Secondo rumors rilanciati da Milano Finanza, entro ottobre avvio dell'Ipo
Secondo quanto scdrive oggi MF-Milano Finanza, tra metà e fine ottobre dovrebbe essere convocato un consiglio d'amministrazione di Eataly nel quale sarà avviato il percorso per la quotazione a Piazza Affari del Gruppo fondato nel 2007 da Oscar Farinetti.
Andrea Montanari, giornalista sempre molto informato, anticipa che a gestire l'intera procedura potrebbe essere Unicredit con il ruolo di gestore dell'intera operazione, a partire da quello di global coordinator.
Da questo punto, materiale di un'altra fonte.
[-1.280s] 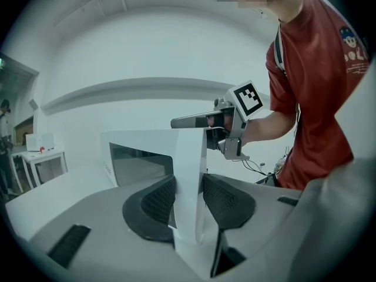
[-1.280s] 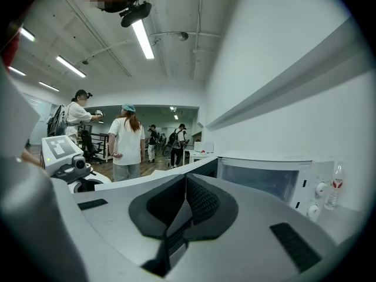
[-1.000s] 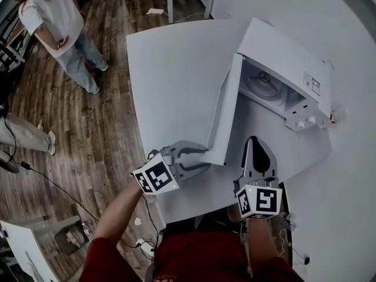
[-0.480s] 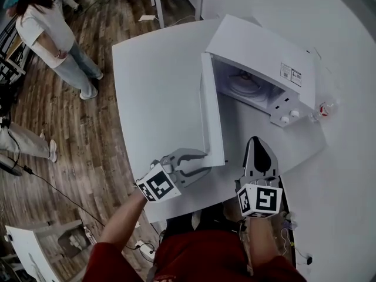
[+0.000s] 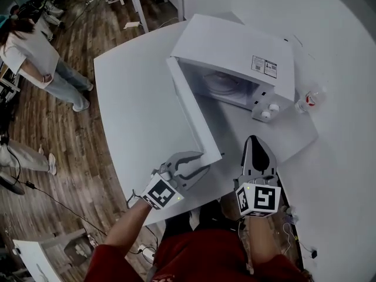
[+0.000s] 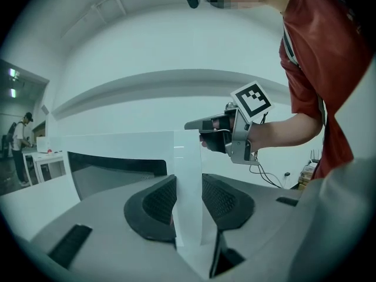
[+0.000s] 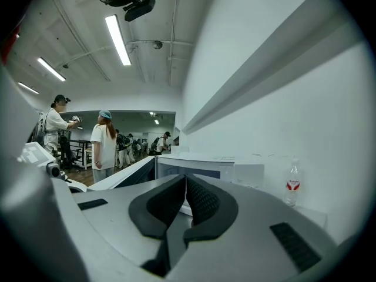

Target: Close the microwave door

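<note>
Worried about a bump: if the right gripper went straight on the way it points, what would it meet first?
Probably the microwave, at its front near the knob panel. The right gripper, jaws shut and empty, points at it across the table; exact depth is unclear.

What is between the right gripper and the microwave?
Only bare table: in the head view nothing stands between the right gripper and the microwave.

Left gripper [image 5: 204, 161] straddles the free corner of the microwave door [image 5: 189, 113], its jaws just closing, pads against both faces; right gripper [image 5: 257, 143], jaws together and empty, points level just right of that corner
</note>
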Motion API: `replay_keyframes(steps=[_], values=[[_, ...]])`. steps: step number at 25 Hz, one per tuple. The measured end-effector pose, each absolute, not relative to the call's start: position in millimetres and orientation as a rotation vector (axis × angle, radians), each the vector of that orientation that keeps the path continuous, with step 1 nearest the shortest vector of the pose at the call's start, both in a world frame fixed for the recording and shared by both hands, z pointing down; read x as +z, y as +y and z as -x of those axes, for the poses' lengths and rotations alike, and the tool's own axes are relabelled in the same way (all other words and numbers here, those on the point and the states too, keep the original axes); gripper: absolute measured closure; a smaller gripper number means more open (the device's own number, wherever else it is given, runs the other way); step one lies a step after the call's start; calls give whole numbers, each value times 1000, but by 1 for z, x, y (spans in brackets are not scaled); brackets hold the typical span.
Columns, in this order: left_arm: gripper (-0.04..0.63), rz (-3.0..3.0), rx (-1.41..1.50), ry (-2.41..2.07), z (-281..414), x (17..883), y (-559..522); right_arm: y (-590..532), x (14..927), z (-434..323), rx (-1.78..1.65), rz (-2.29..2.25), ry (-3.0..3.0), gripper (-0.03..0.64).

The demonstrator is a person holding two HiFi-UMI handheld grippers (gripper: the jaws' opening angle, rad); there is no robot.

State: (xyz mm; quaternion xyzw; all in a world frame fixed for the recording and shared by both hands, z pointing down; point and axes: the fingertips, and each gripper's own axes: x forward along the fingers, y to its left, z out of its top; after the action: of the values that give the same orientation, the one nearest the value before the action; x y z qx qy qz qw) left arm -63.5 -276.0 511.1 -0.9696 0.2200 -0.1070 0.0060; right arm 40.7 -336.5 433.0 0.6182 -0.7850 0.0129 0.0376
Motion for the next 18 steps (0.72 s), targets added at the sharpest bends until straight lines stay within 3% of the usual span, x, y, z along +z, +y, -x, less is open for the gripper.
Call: replay_keyframes(steps=[18], values=[[448,2977,-283,1046,-16,511,-323,-347,448,-113,65,-1943,-2366,594]])
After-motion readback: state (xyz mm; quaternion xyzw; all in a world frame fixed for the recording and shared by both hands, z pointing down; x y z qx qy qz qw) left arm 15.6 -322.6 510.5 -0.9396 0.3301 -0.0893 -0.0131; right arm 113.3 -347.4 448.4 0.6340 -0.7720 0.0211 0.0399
L'obiettivo dei soci, a partire dalla famiglia Farinetti che ha la quota di controllo della holding Eainvest (che detiene il 57,94% di Eataly), affiancata dal Clubitaly promosso dalla Tip del banchiere Gianni Tamburi con il 19,74% e da Coop Alleanza 3.0 (1,3%) sarebbe quello di portare sul listino milanese un terzo del capitale, con una valutazione globale dell'azienda pari a 3 miliardi di euro, dei quali uno andrebbe dritto nelle tasche dei soci, dal momento che non si prefigurirebbe un aumento di capitale ma un'offerta pubblica di vendita. Lo sbarco in borsa potrebbe avvenire entro la prima metà del 2018. Sul sito della società, però, non appare ancora nessuna sezione dedicata agli investitori.
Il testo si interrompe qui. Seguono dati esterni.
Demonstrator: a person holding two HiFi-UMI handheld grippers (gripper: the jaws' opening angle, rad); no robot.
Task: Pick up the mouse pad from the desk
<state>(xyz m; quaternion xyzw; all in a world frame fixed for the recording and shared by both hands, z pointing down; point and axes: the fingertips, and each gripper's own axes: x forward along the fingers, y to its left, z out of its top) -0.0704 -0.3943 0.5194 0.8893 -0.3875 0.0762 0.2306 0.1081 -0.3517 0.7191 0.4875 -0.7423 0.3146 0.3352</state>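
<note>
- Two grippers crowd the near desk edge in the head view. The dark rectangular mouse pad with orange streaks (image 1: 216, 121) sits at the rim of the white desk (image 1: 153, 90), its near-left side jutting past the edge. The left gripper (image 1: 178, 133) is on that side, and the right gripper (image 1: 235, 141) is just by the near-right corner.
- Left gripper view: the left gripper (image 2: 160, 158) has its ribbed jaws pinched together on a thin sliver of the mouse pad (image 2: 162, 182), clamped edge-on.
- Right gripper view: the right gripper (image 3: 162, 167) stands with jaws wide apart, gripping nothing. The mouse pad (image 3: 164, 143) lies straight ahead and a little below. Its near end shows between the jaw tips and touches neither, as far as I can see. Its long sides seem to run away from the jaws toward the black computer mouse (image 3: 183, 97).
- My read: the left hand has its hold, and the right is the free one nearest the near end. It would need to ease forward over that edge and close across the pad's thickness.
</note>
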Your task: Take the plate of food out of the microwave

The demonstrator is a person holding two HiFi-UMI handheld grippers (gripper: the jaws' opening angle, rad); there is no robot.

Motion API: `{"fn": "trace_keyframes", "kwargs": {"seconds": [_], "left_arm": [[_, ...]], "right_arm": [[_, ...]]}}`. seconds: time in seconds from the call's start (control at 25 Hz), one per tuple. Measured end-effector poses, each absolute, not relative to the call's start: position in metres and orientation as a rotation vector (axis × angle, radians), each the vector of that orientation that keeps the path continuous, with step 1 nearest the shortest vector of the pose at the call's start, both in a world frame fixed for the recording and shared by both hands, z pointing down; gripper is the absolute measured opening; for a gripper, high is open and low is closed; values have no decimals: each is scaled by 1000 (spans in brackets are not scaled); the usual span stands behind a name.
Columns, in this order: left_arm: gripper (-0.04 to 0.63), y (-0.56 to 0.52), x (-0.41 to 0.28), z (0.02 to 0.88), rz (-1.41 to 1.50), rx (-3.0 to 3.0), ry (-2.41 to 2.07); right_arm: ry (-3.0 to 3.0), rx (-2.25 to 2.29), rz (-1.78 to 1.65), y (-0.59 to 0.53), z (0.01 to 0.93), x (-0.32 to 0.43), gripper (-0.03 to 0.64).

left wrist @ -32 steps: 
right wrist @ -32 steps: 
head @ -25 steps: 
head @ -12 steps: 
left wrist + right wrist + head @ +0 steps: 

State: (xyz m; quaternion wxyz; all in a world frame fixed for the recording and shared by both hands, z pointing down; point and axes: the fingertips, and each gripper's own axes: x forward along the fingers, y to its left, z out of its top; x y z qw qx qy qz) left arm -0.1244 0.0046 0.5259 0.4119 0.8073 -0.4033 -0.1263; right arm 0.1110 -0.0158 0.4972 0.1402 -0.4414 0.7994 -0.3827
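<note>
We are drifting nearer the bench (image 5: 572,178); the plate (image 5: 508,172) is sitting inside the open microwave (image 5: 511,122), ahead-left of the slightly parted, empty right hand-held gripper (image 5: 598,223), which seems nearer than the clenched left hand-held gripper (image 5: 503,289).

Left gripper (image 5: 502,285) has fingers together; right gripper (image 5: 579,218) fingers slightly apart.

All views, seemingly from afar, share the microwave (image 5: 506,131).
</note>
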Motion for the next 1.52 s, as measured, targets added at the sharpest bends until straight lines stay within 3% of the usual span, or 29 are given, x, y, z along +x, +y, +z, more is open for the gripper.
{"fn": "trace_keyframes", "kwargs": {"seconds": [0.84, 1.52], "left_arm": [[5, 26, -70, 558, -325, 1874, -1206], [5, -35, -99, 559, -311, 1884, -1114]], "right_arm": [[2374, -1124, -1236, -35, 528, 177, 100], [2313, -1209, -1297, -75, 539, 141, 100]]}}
Con un fatturato 2017 previsto sui 500 milioni e un margine operativo lordo sui 25-30 milioni, la valutazione di 3 miliardi sembra irrealistica, ma la società può contare indubbiamente su un valore intangibile del brand estremamente alto. Inoltre, pur con margini non elevati, l'azienda opera nel settore food, anticiclico per eccellenza, oltre a rappresentare un unicum nel settore della distribuzione.
Eatialy, guidata dal presidente esecutivo Andrea Guerra, conta a tutt'oggi 22 punti vendita in Italia e 16 all'estero.